What you will do — Reproduce all the data exactly, without pictures.

Given data —
::::::::
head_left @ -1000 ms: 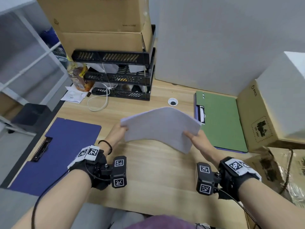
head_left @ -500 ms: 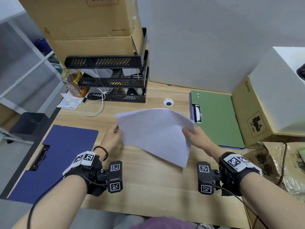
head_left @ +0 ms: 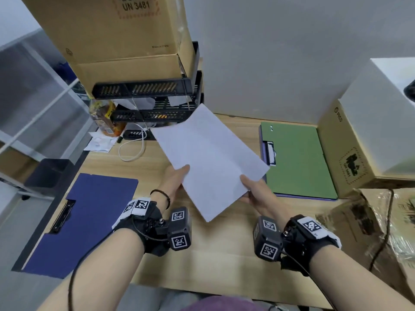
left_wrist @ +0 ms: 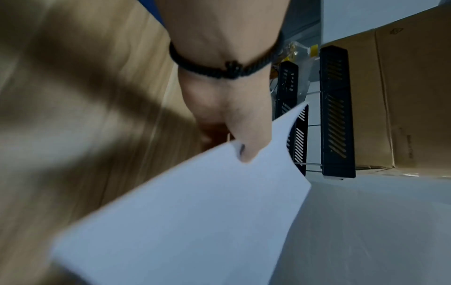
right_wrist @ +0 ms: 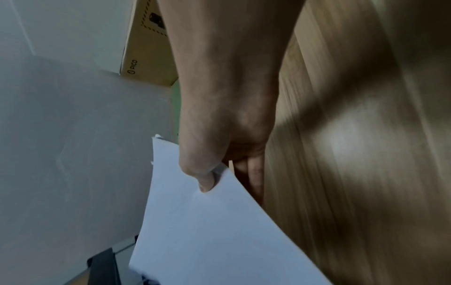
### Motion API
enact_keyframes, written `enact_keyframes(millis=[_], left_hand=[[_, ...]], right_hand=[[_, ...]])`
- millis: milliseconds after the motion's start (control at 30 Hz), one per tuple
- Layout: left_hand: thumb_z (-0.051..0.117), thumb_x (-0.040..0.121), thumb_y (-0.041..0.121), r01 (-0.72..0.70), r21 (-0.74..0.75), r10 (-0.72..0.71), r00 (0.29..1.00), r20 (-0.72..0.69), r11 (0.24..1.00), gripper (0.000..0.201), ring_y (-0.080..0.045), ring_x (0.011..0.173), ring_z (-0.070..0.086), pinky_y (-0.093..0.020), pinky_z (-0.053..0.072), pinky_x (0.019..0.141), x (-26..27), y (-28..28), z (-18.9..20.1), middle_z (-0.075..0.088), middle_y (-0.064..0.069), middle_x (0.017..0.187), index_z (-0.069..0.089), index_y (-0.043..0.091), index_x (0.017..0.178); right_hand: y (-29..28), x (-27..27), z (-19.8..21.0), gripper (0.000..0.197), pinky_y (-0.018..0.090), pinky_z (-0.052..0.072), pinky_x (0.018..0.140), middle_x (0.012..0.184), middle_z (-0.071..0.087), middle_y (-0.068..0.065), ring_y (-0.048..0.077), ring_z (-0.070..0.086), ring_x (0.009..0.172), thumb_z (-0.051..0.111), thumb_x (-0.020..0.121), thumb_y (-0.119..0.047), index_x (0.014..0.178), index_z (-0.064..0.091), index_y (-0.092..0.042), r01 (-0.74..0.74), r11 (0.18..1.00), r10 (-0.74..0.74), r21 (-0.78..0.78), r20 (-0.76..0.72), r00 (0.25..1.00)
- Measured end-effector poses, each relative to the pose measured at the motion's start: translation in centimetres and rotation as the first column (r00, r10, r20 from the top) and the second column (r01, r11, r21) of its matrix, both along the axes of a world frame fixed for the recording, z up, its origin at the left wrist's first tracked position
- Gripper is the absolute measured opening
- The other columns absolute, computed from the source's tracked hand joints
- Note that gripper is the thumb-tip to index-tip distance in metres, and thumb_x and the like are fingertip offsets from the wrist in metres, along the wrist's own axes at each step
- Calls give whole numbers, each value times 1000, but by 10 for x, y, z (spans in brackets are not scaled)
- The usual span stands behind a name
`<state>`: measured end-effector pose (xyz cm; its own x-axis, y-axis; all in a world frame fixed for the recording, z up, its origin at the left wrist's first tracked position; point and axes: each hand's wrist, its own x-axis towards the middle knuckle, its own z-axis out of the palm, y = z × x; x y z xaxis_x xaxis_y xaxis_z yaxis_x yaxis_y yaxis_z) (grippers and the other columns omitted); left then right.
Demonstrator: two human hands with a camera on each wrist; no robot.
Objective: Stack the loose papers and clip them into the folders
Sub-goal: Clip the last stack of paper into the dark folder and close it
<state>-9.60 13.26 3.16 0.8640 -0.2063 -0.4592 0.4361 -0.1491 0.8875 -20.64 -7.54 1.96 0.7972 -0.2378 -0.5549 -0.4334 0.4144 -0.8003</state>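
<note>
Both hands hold a stack of white papers (head_left: 208,158) up above the middle of the wooden desk, tilted with one corner pointing toward me. My left hand (head_left: 177,178) pinches its left edge, thumb on top (left_wrist: 246,152). My right hand (head_left: 253,187) pinches the right edge, thumb on top and fingers underneath (right_wrist: 207,183). A blue clipboard folder (head_left: 83,221) lies flat at the desk's left, its black clip (head_left: 62,216) on its left side. A green folder (head_left: 298,162) lies at the right on top of a purple one, its clip (head_left: 270,153) facing the papers.
A black stacked letter tray (head_left: 148,102) under a large cardboard box (head_left: 121,37) stands at the back left, with a white cable (head_left: 132,149) before it. Cardboard boxes (head_left: 359,153) crowd the right edge. A grey partition (head_left: 280,63) closes the back.
The paper stack has been turned and raised: its long side swung from lying across me to pointing away, with the far corner now up by the letter tray. Both hands kept their hold.
</note>
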Motion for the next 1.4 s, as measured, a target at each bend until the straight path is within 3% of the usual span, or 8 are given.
enact_keyframes(millis=[167,367,533,700,933,1100,1300,1400], left_hand=[[49,94,13,-84,95,66,981,180,992,16,-17,89,60,-29,45,81,5,-11,12,63,4,98,58,18,107],[55,95,22,272,185,-283,959,33,944,21,-21,105,64,-37,50,93,8,9,10,67,-2,118,61,19,115],[57,94,25,433,119,-429,902,-57,894,29,-13,103,65,-27,51,82,-5,16,15,68,6,113,59,22,123],[58,93,19,362,116,-353,931,-90,925,20,-8,86,68,-17,51,64,-5,23,13,70,7,101,62,20,113],[63,90,18,303,176,-304,952,-22,937,29,-17,96,68,-21,54,74,0,65,-3,69,-2,113,63,11,118],[64,90,21,166,244,-184,981,54,955,23,-15,79,62,-22,47,72,14,126,-19,67,-4,89,66,6,107],[64,88,9,-38,298,30,999,31,954,21,-3,84,61,-14,49,74,17,224,-46,67,1,95,66,11,109],[64,86,4,-104,354,103,994,23,929,29,-15,105,60,-24,46,95,21,275,-56,66,-5,114,65,10,114]], right_hand=[[-6,-13,1,21,35,58,74,102,75,-3,15,73,88,58,96,-22,117,59,-22,-58,997,56,41,50,997],[-37,-25,11,35,26,52,59,98,68,-2,16,61,78,53,92,-46,117,66,-26,-215,969,212,123,36,977],[-31,-21,8,63,34,59,81,113,73,3,18,71,97,78,67,-55,117,66,-18,-371,924,375,95,-26,927],[-11,-11,-3,39,39,51,96,115,72,-1,18,68,107,64,88,-29,125,58,-18,-398,914,404,79,-76,912],[24,11,-14,37,22,56,67,111,71,-8,6,72,91,58,96,-24,132,52,-19,-500,865,491,-49,-130,861],[62,42,-28,57,31,58,74,115,71,-2,16,71,99,71,86,-31,136,49,-16,-535,843,523,-48,-154,838],[144,87,-32,89,39,57,84,118,70,0,21,70,104,84,58,-54,131,51,-18,-678,730,659,-80,-176,731],[182,104,-42,91,48,54,90,116,72,3,27,69,105,86,52,-57,127,55,-17,-725,685,703,-66,-200,682]])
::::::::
Exercise solution —
head_left @ -1000 ms: 
head_left @ -500 ms: 
head_left @ +0 ms: 
left_wrist @ +0 ms: 
right_wrist @ +0 ms: 
### Motion API
enact_keyframes, written `enact_keyframes(millis=[_], left_hand=[[_, ...]], right_hand=[[_, ...]])`
- millis: milliseconds after the motion's start (control at 30 Hz), one per tuple
- Layout: left_hand: thumb_z (-0.051..0.117), thumb_x (-0.040..0.121), thumb_y (-0.041..0.121), r01 (-0.72..0.70), r21 (-0.74..0.75), r10 (-0.72..0.71), r00 (0.29..1.00), r20 (-0.72..0.69), r11 (0.24..1.00), gripper (0.000..0.201), ring_y (-0.080..0.045), ring_x (0.011..0.173), ring_z (-0.070..0.086), pinky_y (-0.093..0.020), pinky_z (-0.053..0.072), pinky_x (0.019..0.141), x (-26..27), y (-28..28), z (-18.9..20.1), middle_z (-0.075..0.088), middle_y (-0.064..0.069), middle_x (0.017..0.187), index_z (-0.069..0.089), index_y (-0.043..0.091), index_x (0.017..0.178); right_hand: y (-29..28), x (-27..27), z (-19.8..21.0), gripper (0.000..0.197), pinky_y (-0.018..0.090), pinky_z (-0.052..0.072), pinky_x (0.018..0.140), middle_x (0.012..0.184), middle_z (-0.071..0.087), middle_y (-0.068..0.065), ring_y (-0.048..0.077), ring_z (-0.070..0.086), ring_x (0.009..0.172), thumb_z (-0.051..0.111), thumb_x (-0.020..0.121), thumb_y (-0.119..0.047), index_x (0.014..0.178), index_z (-0.064..0.091), index_y (-0.092..0.042), r01 (-0.74..0.74), r11 (0.18..1.00), r10 (-0.74..0.74), r21 (-0.78..0.78), r20 (-0.76..0.72), r00 (0.25..1.00)
- Measured end-effector poses, each relative to the pose measured at the motion's start: translation in centimetres and rotation as the first column (r00, r10, r20 from the top) and the second column (r01, r11, r21) of its matrix, both along the axes of a world frame fixed for the recording, z up, its origin at the left wrist's first tracked position
- Gripper is the absolute measured opening
- The other columns absolute, computed from the source's tracked hand joints
- Note that gripper is the thumb-tip to index-tip distance in metres, and thumb_x and the like are fingertip offsets from the wrist in metres, along the wrist's own axes at each step
- Calls give whole numbers, each value times 1000, but by 10 for x, y, z (spans in brackets are not scaled)
- The usual span stands behind a name
`<state>`: measured end-effector pose (xyz cm; its own x-axis, y-axis; all in a world frame fixed for the recording, z up, its origin at the left wrist's first tracked position; point and axes: each hand's wrist, its own x-axis towards the middle knuckle, its own z-axis out of the palm, y = z × x; x y z xaxis_x xaxis_y xaxis_z yaxis_x yaxis_y yaxis_z) (grippers and the other columns omitted); left then right.
Demonstrator: two human hands with a camera on each wrist; no robot.
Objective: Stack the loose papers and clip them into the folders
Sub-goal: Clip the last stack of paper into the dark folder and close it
<state>-9.60 13.26 3.16 0.8640 -0.2063 -0.4592 0.4361 -0.1491 0.8875 -20.64 -7.54 1.96 0.7972 -0.2378 -0.5549 -0.4334 0.4144 -0.8003</state>
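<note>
Both hands hold a stack of white papers (head_left: 208,158) up above the middle of the wooden desk, tilted with one corner pointing toward me. My left hand (head_left: 177,178) pinches its left edge, thumb on top (left_wrist: 246,152). My right hand (head_left: 253,187) pinches the right edge, thumb on top and fingers underneath (right_wrist: 207,183). A blue clipboard folder (head_left: 83,221) lies flat at the desk's left, its black clip (head_left: 62,216) on its left side. A green folder (head_left: 298,162) lies at the right on top of a purple one, its clip (head_left: 270,153) facing the papers.
A black stacked letter tray (head_left: 148,102) under a large cardboard box (head_left: 121,37) stands at the back left, with a white cable (head_left: 132,149) before it. Cardboard boxes (head_left: 359,153) crowd the right edge. A grey partition (head_left: 280,63) closes the back.
The paper stack has been turned and raised: its long side swung from lying across me to pointing away, with the far corner now up by the letter tray. Both hands kept their hold.
</note>
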Motion for the next 1.4 s, as measured, a target at each bend until the straight path is within 3% of the usual span, or 8 are given.
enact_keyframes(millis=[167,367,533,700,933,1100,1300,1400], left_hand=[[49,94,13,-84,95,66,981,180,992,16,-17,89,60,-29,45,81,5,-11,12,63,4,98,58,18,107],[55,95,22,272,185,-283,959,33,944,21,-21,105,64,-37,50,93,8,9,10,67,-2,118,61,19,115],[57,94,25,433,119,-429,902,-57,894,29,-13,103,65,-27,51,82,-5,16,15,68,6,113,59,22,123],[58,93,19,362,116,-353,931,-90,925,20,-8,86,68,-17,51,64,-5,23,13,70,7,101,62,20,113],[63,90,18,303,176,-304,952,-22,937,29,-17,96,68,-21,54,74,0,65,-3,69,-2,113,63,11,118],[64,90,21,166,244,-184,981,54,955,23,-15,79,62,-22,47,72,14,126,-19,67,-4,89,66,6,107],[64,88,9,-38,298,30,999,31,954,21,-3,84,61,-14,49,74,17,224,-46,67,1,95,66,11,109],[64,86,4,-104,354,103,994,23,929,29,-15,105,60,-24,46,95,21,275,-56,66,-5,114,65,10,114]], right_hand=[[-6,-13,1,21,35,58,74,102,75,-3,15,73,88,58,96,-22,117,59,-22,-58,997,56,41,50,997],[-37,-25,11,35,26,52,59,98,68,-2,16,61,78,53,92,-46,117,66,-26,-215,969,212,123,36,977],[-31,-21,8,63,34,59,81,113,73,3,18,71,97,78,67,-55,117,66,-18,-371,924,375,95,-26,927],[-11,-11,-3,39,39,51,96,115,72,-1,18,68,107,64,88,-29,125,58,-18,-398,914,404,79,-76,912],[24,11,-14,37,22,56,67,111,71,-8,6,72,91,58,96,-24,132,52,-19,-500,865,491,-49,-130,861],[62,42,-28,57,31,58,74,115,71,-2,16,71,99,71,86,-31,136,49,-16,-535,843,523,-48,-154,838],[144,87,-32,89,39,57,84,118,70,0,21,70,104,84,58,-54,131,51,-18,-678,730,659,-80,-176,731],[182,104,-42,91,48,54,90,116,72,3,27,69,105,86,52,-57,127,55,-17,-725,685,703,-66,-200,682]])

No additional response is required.